#### Task instructions
In the entries below, find the line with "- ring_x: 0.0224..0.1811" and the line with "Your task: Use". Repeat exactly everything between them, those two lines included, but not the pictures.

#### Material shown
=== Begin Enclosure ===

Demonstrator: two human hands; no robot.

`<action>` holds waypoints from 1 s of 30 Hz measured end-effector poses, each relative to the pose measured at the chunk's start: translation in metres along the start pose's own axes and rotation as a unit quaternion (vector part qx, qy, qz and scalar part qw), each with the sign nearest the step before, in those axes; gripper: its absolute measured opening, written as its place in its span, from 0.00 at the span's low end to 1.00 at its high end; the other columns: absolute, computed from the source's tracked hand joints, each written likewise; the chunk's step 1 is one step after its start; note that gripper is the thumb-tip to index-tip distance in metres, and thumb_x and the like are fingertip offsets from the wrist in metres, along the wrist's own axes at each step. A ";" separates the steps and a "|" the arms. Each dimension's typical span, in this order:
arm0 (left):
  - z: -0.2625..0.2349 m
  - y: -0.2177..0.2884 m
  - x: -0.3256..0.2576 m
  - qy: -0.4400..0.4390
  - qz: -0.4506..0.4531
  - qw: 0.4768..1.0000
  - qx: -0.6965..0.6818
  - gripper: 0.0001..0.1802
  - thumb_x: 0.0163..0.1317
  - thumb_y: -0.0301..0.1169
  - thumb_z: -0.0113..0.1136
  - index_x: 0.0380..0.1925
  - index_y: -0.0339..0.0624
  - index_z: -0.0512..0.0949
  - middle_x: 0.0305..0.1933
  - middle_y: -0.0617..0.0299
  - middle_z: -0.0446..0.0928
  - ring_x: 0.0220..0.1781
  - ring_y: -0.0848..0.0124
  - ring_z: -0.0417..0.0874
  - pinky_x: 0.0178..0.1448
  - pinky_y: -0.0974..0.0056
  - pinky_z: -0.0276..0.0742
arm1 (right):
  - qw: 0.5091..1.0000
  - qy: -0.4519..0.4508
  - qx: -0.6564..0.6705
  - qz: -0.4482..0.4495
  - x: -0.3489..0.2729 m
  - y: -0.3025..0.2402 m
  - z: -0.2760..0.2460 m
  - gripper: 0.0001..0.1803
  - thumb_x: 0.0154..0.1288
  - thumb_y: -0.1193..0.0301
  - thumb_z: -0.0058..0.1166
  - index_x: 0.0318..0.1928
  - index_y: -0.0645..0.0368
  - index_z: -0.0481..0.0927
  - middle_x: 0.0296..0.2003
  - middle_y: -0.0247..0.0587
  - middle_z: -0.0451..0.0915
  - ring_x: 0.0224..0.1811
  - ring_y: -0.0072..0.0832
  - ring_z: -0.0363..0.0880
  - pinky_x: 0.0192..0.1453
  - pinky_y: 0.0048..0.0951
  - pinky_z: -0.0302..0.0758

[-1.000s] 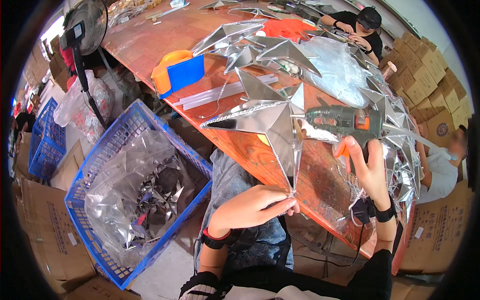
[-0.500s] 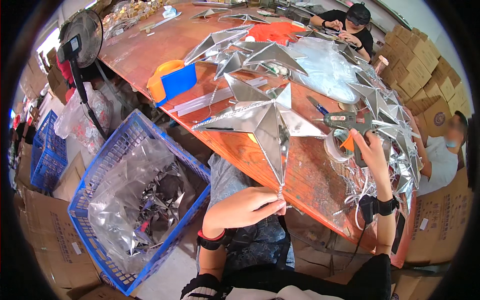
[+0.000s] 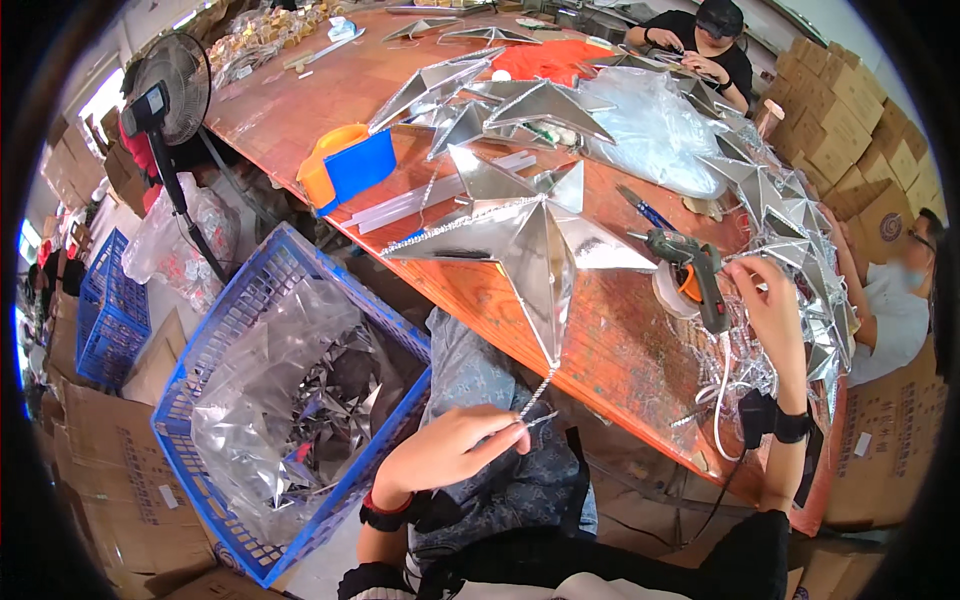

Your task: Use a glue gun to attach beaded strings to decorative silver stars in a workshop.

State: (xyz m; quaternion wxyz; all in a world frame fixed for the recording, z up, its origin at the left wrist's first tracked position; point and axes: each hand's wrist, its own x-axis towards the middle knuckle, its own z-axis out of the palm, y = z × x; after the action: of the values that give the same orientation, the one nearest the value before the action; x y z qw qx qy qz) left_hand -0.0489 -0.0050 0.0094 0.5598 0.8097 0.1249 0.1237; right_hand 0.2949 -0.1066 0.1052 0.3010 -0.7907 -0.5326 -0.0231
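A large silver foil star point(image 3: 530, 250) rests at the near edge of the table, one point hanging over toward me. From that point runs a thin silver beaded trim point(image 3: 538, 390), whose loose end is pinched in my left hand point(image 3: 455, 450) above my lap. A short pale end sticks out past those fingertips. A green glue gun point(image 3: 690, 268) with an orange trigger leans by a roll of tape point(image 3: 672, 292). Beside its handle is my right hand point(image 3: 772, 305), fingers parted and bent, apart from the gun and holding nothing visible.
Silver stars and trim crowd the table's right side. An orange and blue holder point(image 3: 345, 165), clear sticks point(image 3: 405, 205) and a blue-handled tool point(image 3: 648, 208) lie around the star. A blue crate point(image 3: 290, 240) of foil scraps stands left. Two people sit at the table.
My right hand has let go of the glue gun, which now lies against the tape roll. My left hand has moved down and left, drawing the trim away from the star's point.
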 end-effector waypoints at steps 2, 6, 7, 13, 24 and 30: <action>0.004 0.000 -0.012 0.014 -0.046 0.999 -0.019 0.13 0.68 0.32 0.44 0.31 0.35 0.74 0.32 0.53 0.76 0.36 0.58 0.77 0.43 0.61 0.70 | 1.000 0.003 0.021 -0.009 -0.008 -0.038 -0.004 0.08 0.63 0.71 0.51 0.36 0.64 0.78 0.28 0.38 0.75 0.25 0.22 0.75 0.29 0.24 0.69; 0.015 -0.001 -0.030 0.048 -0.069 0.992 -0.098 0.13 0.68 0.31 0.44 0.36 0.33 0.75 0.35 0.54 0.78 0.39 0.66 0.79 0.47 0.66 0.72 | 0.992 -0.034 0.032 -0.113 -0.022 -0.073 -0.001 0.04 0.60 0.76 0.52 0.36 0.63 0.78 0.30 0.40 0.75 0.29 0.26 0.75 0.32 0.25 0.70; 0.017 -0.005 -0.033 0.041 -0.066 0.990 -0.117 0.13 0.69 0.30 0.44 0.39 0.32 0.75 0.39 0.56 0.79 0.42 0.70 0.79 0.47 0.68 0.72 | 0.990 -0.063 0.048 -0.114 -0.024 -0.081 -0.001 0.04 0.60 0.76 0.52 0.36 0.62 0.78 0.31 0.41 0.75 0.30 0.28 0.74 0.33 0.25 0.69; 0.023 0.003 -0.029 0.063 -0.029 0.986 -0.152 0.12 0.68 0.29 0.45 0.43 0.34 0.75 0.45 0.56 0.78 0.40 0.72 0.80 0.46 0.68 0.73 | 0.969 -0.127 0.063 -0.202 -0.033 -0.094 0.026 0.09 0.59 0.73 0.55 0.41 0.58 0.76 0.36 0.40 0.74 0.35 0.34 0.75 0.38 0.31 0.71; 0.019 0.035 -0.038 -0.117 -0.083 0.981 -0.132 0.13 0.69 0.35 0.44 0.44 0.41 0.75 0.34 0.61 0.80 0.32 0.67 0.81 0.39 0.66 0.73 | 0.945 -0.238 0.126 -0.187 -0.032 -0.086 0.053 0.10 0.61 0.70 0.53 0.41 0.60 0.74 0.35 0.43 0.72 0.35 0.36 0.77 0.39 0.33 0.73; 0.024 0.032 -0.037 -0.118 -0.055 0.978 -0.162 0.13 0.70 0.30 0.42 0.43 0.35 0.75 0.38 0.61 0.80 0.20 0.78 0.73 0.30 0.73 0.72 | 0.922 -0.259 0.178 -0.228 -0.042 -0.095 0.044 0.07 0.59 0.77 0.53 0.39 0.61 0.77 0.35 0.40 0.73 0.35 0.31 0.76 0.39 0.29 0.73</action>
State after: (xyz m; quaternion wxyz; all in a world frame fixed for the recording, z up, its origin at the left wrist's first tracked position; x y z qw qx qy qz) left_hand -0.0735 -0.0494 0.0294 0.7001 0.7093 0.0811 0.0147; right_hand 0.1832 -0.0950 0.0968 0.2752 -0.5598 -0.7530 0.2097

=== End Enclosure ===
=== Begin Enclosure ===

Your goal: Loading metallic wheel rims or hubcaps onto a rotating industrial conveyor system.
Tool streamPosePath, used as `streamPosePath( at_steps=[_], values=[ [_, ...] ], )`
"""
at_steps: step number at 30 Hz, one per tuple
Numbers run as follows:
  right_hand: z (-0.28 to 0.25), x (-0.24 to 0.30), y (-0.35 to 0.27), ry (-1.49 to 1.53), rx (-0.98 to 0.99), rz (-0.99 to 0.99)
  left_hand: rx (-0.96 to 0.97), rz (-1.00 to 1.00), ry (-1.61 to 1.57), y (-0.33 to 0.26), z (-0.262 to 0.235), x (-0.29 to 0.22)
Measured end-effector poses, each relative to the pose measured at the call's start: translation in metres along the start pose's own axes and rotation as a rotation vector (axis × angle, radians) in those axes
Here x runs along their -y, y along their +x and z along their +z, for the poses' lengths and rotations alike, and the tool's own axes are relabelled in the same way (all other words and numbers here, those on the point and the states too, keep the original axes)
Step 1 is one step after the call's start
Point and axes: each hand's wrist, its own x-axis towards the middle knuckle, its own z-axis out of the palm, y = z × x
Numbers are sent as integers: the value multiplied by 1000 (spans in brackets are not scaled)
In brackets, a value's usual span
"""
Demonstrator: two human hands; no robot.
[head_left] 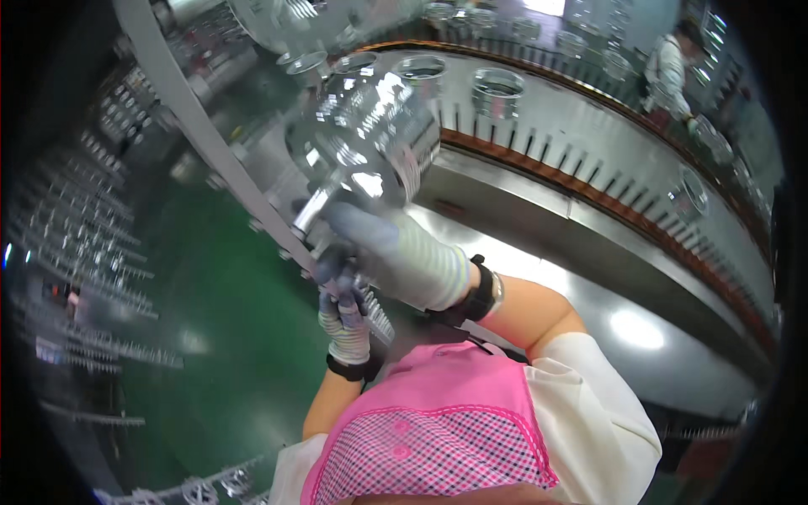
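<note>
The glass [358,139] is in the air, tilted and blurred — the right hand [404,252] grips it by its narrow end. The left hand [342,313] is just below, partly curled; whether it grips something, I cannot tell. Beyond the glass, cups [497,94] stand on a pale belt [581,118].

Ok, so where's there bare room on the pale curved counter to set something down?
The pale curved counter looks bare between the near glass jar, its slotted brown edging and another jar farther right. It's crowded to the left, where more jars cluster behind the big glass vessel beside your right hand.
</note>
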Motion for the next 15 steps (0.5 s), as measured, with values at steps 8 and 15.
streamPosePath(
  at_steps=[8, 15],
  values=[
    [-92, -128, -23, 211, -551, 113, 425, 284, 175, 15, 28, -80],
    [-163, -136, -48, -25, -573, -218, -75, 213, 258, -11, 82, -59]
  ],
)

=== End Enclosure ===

#### Task solution
  - ring_x: 0.0224..0.1811
  - ring_y: -0.0072..0.0832
  - ring_z: -0.0363..0.0880
  - pinky_x: 0.0192..0.1453
  - pinky_y: 0.0048..0.0951
  - pinky_z: -0.0302..0.0758

[-1.000s] 
[-0.500s] 
[+0.000s] 

Your task: Use a glue gun to attach beaded strings to decorative silver stars in a workshop.

The response to the exercise is now finished.